Find every line below with the word "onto". Then give only how many there are.

Data section: Begin

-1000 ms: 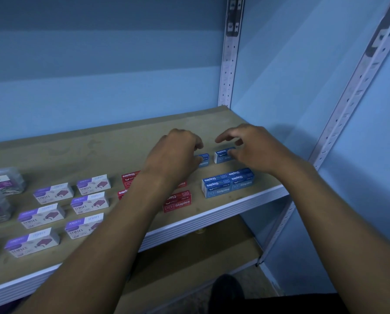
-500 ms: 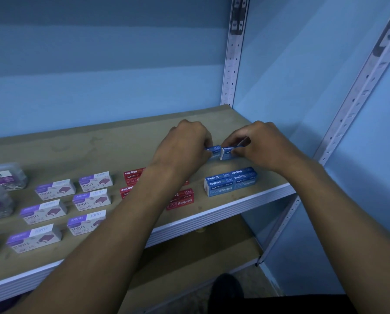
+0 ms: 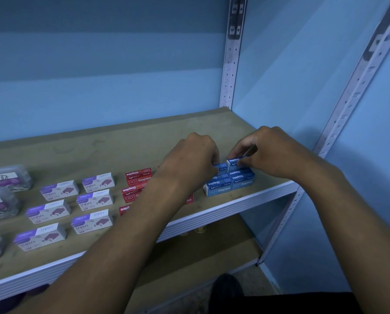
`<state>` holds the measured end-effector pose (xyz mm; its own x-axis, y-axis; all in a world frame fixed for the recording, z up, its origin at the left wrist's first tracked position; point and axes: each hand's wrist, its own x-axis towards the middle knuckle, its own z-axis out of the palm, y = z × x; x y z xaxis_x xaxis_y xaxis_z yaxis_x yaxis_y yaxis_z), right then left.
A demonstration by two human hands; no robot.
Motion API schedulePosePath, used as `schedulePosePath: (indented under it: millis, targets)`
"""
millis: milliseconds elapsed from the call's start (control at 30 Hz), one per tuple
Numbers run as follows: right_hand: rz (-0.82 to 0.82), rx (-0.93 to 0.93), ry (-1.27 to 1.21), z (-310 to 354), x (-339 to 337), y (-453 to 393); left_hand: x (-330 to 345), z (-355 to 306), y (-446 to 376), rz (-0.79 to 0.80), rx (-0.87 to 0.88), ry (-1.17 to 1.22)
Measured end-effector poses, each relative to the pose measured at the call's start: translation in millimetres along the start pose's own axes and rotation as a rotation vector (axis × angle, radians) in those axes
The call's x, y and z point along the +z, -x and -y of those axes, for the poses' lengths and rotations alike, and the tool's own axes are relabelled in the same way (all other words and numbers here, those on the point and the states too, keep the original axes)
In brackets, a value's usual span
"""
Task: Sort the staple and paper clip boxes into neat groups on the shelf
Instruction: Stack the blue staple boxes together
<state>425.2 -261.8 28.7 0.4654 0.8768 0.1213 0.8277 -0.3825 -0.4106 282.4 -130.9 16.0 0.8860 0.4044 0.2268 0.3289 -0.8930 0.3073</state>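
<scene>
Hands each pinch a blue box: left hand [image 3: 192,160] its box [image 3: 221,167], right hand [image 3: 272,150] another [image 3: 233,161], just behind the blue stack [image 3: 229,183] near the shelf [image 3: 234,206] edge; a careless nudge could topple the stack.

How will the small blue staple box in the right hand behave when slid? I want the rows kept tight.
The blue staple box that the right hand pinches looks rigid and flat-sided, so it should slide, not roll. Being small, it may twist. The bare shelf probably gives little resistance.
</scene>
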Motion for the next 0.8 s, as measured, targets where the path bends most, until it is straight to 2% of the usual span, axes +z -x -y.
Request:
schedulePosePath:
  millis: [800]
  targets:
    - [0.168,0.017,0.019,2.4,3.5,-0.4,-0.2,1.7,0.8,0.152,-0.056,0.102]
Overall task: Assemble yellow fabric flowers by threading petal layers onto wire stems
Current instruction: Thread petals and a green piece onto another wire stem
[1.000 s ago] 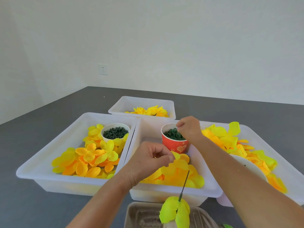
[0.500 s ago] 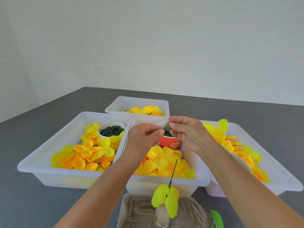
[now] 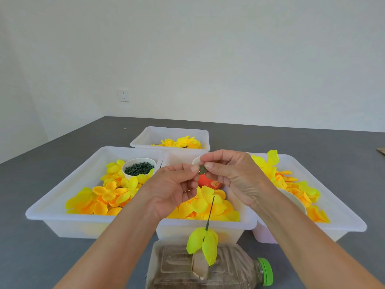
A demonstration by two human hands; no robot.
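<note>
While both hands meet above the middle tray (image 3: pixel 248 221), the right hand (image 3: pixel 235 174) pinches a small dark green piece (image 3: pixel 202 169) between thumb and forefinger, and the left hand (image 3: pixel 175 186) curls its fingertips up against the same piece; whether the left actually grips it is hard to tell. That tray holds a heap of yellow petal layers (image 3: pixel 204 207) and a red paper cup (image 3: pixel 209 182), mostly hidden behind the hands. To the left, a larger white tray (image 3: pixel 62 197) carries yellow and orange petals (image 3: pixel 108 195) and a white cup (image 3: pixel 139 168) filled with dark green bits. On the right, another tray (image 3: pixel 341 207) holds more yellow petals (image 3: pixel 291 182) and a white bowl (image 3: pixel 295 202), partly behind the right forearm. Farther back, a small tray (image 3: pixel 169 135) contains finished yellow flowers (image 3: pixel 181 142). Nearest the camera, a clear plastic bottle (image 3: pixel 208 268) with a green cap (image 3: pixel 266 272) lies on its side on the grey tabletop (image 3: pixel 31 257). A wire stem (image 3: pixel 210 211) stands up out of it, nearly vertical and leaning slightly right at the tip, with lime-yellow petals (image 3: pixel 203 243) drooping around its base.
</note>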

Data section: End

[Output for this exercise] 2